TASK STATEMENT » Restate the opening lines of the material below word for word, stopping after the line that contains "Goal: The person".

#### DATA BLOCK

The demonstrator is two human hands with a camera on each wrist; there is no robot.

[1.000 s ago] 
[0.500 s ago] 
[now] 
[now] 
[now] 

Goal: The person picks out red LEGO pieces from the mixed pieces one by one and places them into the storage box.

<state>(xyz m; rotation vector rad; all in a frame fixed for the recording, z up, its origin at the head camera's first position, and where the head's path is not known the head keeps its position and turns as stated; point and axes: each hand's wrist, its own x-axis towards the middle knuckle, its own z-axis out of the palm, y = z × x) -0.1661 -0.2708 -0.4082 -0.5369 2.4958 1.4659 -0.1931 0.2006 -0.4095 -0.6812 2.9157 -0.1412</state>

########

WORKED SOLUTION »
The demonstrator is two human hands with a camera on each wrist; there is no robot.

[1.000 s ago] 
[0.500 s ago] 
[now] 
[now] 
[now] 

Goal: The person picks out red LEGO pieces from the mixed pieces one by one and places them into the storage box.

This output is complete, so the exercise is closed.